Anonymous ID: 1afd7c March 12, 2018, 9:58 a.m. No.640371   🗄️.is 🔗kun   >>0414

NORDICISM:

 

In the United States, the primary spokesman for Nordicism was the eugenicist Madison Grant. His 1916 book, The Passing of the Great Race, or the Racial Basis of European History about Nordicism was highly influential among racial thinking and government policy making.[43]

 

Grant used the theory as justification for immigration policies of the 1920s, arguing that the immigrants from certain areas of Europe, such as Italians and other Southern Europeans and Eastern Europeans, represented a lesser type of European and their numbers in the United States should not be increased. Grant and others urged this as well as the complete restriction of non-Europeans, such as the Chinese and Japanese.

 

Grant argued the Nordic race had been responsible for most of humanity's great achievements, and admixture was "race suicide" and unless eugenic policies were enacted, the Nordic race would be supplanted by inferior races.
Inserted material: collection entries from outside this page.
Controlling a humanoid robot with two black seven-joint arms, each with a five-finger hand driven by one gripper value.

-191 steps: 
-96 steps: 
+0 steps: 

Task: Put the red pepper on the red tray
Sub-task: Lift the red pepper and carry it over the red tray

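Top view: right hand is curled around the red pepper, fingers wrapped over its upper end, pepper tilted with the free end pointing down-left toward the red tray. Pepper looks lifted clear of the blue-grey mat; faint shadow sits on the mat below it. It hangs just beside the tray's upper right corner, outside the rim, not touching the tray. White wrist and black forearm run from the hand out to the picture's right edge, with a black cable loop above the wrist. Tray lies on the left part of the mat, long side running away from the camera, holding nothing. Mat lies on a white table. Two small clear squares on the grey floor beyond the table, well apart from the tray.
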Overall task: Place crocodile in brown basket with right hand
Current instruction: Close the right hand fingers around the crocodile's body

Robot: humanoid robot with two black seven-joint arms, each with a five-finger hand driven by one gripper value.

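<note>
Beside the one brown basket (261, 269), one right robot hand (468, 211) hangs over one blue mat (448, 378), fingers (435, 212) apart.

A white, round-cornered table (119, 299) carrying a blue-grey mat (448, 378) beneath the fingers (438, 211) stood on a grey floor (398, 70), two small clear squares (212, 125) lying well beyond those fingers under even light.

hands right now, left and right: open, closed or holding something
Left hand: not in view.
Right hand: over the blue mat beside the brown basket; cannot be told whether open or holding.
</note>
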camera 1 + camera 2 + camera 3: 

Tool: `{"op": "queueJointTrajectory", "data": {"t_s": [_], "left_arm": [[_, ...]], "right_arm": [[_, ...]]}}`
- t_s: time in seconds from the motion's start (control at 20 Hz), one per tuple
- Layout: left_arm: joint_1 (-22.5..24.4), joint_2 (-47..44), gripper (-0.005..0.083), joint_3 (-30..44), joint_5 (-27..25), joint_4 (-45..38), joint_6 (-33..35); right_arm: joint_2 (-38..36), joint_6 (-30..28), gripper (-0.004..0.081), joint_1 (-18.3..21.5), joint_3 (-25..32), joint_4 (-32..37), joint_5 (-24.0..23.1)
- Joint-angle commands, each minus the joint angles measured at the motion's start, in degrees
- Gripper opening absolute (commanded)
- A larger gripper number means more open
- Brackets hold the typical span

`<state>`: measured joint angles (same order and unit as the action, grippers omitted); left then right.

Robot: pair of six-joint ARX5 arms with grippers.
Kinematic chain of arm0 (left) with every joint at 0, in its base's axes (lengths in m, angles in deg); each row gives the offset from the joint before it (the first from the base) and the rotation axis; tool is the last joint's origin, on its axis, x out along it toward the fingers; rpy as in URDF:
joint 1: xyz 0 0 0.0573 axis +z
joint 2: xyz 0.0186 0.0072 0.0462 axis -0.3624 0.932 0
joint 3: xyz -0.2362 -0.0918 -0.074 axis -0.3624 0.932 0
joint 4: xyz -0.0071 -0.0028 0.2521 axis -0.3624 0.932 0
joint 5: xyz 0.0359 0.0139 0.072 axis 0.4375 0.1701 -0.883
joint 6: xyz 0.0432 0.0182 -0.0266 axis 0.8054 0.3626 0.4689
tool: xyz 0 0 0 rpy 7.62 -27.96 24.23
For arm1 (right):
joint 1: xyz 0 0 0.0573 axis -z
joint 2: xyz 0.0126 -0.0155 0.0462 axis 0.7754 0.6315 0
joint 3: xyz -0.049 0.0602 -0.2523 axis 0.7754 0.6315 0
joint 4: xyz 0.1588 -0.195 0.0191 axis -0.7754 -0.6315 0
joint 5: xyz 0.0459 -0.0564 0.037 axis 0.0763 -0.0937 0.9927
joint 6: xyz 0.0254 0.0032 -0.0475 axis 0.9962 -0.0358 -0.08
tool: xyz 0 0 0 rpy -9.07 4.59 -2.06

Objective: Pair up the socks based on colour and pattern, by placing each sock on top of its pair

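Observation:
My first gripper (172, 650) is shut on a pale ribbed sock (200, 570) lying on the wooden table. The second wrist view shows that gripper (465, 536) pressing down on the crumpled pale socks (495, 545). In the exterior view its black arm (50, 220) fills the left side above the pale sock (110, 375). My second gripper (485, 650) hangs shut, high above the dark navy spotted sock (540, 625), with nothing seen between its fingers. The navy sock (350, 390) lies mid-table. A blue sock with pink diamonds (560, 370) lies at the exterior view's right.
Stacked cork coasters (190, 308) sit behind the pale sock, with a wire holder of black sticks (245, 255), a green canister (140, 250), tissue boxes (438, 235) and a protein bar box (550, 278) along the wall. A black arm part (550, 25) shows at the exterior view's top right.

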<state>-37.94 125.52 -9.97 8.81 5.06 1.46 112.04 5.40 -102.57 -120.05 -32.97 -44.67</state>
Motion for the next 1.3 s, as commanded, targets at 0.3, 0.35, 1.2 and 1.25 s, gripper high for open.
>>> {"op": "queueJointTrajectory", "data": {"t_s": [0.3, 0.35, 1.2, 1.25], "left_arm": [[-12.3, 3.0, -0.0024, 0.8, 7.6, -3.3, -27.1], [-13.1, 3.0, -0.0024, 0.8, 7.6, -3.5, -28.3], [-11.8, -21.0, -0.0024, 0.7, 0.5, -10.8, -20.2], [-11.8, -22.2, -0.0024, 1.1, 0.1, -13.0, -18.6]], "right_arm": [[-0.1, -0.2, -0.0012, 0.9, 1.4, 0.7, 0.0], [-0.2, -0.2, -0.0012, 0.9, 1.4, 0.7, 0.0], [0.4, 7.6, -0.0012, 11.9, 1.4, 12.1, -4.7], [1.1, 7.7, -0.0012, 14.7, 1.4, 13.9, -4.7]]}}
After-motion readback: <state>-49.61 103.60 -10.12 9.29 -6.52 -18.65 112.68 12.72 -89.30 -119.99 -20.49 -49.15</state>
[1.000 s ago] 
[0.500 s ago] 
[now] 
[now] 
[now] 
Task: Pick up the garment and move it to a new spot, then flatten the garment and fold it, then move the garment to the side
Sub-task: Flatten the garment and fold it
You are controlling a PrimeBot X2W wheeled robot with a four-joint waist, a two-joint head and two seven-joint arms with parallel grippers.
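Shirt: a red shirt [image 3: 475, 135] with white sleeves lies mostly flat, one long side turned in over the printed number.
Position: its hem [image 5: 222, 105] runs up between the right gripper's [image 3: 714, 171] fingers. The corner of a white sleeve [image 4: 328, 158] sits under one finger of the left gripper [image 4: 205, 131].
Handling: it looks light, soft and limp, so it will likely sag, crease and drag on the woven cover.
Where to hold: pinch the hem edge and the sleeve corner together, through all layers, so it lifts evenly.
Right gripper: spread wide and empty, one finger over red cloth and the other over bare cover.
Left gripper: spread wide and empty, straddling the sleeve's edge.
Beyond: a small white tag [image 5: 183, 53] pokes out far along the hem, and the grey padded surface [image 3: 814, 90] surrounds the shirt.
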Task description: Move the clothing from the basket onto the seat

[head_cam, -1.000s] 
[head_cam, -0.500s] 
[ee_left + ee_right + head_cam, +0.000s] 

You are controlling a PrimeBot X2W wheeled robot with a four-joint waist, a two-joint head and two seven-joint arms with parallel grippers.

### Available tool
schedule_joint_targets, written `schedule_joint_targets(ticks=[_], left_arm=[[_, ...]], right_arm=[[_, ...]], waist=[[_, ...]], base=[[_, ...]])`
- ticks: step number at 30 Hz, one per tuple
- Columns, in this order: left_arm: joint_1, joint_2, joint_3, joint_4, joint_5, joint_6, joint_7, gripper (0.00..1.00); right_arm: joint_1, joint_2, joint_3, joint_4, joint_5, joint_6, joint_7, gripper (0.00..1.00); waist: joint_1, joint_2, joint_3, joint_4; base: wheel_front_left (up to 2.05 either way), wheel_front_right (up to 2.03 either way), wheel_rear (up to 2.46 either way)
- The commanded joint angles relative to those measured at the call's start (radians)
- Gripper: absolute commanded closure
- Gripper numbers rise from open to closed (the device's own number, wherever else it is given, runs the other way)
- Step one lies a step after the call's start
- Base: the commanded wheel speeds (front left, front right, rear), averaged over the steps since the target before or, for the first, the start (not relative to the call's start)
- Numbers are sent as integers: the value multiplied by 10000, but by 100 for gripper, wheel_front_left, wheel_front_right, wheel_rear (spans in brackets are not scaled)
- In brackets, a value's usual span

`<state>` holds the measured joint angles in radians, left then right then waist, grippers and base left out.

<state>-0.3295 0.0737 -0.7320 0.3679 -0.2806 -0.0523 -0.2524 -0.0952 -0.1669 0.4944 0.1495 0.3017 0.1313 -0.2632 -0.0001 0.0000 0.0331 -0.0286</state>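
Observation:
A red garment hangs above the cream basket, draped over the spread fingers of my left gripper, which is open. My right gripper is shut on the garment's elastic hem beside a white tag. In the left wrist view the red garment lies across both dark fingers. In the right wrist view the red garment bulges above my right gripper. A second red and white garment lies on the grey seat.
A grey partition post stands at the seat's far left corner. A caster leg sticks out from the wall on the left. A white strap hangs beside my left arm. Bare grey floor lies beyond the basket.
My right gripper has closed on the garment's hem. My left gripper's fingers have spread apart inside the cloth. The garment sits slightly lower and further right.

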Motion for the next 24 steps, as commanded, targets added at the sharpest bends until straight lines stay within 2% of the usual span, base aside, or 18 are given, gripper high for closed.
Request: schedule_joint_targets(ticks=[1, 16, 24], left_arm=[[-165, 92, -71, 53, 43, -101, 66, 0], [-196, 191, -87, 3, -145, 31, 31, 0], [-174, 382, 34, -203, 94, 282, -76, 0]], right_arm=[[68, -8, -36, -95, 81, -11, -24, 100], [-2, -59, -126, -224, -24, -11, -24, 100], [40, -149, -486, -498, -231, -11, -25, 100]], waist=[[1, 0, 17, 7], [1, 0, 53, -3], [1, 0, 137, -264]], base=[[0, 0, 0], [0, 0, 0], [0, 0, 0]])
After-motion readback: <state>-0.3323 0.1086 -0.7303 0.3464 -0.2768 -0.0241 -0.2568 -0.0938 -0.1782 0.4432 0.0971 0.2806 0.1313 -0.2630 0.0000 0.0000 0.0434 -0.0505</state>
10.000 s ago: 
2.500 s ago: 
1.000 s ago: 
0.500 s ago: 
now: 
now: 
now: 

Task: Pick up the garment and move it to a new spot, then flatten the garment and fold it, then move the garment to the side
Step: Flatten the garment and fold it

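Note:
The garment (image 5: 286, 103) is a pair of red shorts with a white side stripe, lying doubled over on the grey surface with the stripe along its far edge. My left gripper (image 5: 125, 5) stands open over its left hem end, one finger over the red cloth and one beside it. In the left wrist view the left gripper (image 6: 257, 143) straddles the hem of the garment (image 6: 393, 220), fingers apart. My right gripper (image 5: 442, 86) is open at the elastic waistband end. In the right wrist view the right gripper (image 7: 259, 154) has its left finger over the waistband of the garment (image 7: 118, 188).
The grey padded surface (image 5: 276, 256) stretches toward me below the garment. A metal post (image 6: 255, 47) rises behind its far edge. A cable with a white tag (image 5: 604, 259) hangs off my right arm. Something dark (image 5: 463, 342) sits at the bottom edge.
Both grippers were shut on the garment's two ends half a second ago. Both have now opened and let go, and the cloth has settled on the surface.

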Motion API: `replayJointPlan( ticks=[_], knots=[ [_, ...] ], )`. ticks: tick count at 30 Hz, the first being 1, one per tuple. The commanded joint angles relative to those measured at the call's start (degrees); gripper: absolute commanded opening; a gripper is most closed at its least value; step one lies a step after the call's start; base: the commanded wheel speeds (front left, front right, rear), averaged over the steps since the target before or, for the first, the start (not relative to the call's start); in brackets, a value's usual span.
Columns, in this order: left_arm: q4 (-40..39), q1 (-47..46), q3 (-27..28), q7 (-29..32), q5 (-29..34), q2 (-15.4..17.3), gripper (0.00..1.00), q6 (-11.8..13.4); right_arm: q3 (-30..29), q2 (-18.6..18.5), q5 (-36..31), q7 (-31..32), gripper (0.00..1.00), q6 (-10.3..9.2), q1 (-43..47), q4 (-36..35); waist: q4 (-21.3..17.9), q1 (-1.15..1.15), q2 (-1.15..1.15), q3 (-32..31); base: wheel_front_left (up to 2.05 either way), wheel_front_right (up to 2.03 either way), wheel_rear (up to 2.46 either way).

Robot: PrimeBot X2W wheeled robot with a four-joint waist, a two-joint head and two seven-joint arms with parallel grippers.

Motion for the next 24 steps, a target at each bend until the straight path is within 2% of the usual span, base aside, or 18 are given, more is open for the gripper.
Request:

Future president Calvin Coolidge agreed, stating "Biological laws tell us that certain divergent people will not mix or blend. The Nordics propagate themselves successfully. With other races, the outcome shows deterioration on both sides."[44]

 

The Immigration Act of 1924 was signed into law by President Coolidge. This was designed to reduce the number of immigrants from Southern Europe, Southeast Europe, Eastern Europe and Russia, exclude Asian immigrants altogether, and favor immigration from the British Isles, Germany, Denmark, Sweden and Norway.

 

The spread of these ideas also affected popular culture. F. Scott Fitzgerald invokes Grant's ideas through a character in part of The Great Gatsby, and Hilaire Belloc jokingly rhapsodied the "Nordic man" in a poem and essay in which he satirised the stereotypes of Nordics, Alpines and Mediterraneans.[45]